TASK TO COMPLETE: Of all the entries below, retype only the lines from the one with "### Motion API" through the one with "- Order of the", exactly as they appear.

* * *

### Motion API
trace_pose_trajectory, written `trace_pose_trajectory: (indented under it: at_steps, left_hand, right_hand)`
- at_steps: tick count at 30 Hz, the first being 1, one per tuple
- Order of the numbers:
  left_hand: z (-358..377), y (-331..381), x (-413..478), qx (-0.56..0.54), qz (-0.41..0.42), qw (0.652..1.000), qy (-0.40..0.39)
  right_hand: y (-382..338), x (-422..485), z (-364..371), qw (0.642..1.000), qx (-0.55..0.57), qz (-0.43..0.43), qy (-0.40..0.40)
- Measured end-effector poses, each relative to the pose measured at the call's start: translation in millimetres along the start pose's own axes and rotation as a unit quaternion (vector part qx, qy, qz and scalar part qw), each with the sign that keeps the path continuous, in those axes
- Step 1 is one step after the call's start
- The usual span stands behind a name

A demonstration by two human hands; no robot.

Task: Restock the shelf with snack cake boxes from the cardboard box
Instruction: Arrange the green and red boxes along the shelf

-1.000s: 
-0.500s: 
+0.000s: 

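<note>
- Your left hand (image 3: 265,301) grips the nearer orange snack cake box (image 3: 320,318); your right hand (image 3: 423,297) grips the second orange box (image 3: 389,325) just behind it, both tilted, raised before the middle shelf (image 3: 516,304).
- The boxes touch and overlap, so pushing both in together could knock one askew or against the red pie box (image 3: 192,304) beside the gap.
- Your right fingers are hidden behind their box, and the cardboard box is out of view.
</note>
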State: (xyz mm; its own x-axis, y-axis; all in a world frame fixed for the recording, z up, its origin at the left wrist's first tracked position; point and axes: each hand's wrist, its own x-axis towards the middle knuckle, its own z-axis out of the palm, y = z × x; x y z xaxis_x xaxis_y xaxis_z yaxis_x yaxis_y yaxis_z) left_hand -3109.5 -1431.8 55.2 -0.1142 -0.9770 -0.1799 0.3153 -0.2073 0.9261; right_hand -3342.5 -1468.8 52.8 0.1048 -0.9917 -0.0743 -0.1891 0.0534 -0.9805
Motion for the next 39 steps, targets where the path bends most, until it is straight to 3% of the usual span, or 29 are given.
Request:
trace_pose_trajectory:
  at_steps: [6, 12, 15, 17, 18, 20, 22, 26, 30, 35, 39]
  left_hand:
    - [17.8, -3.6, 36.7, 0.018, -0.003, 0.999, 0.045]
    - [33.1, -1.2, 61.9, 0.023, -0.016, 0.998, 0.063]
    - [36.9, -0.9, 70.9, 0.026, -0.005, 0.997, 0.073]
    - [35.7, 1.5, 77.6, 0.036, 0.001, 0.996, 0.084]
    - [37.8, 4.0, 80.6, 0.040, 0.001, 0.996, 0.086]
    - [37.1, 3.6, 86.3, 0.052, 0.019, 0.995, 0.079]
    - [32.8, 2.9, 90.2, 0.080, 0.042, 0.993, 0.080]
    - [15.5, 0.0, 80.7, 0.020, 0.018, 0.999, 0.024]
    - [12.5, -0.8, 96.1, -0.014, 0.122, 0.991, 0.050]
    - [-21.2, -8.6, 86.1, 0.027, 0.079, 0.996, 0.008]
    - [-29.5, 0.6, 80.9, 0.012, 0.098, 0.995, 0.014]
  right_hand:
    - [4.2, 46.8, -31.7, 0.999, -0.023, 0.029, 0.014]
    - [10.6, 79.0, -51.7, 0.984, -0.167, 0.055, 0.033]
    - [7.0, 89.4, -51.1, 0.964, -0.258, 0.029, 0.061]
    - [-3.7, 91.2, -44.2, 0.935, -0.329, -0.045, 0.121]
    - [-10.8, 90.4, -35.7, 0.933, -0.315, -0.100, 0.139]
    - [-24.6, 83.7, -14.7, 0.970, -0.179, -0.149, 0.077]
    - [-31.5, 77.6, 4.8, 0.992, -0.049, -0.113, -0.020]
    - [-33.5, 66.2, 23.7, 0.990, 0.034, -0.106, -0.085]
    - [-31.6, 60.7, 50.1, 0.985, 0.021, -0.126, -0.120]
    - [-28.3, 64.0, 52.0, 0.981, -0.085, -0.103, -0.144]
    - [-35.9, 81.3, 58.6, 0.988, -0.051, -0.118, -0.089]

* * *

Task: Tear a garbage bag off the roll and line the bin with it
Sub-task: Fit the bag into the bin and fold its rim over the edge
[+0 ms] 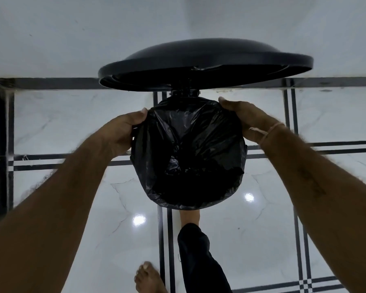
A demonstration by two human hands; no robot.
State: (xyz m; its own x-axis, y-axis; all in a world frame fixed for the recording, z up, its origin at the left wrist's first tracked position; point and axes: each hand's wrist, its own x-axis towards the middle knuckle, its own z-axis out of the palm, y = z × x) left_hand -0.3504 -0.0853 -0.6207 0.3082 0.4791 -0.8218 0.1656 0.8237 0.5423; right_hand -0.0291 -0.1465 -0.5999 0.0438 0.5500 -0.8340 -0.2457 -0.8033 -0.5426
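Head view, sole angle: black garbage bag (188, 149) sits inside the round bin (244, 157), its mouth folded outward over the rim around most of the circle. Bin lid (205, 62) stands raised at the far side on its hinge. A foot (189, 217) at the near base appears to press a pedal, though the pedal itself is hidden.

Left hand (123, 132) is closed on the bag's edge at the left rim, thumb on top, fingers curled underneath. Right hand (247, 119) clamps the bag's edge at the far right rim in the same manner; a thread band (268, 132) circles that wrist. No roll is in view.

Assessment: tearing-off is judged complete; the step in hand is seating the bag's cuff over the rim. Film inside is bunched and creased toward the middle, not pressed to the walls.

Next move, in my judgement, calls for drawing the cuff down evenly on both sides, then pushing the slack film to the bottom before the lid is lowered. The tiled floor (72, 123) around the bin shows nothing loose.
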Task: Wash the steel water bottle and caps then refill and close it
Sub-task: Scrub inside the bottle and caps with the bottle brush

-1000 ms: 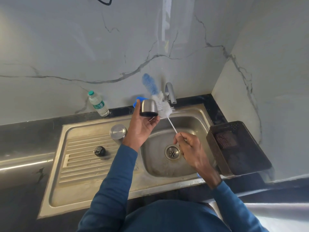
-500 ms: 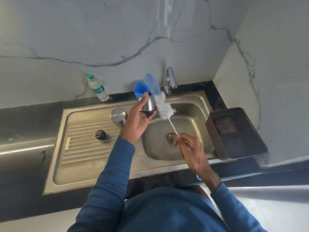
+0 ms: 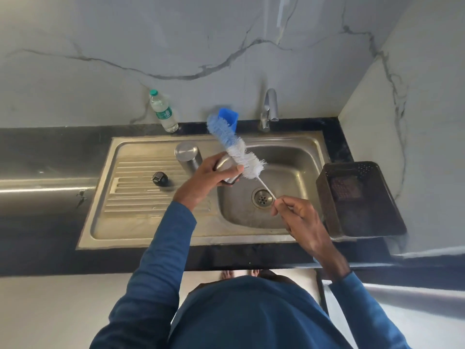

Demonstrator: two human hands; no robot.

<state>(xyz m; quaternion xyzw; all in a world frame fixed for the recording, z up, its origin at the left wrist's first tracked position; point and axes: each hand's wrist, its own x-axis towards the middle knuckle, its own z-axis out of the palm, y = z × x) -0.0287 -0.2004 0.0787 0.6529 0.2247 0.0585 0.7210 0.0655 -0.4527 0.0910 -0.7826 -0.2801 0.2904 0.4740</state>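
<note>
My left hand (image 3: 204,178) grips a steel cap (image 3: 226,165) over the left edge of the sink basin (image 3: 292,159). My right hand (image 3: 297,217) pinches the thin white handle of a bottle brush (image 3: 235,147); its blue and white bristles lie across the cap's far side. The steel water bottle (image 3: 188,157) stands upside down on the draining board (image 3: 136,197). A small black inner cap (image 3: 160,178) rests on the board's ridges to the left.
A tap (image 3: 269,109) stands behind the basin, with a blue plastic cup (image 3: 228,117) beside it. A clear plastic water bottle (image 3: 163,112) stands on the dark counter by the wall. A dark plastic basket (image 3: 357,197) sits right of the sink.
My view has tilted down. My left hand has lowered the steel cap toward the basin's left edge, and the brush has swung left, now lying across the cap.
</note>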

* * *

ANSWER TO THE PROBLEM:
### Motion API
trace_pose_trajectory, written `trace_pose_trajectory: (indented under it: at_steps, left_hand, right_hand)`
- at_steps: tick count at 30 Hz, the first being 1, one per tuple
- Order of the numbers:

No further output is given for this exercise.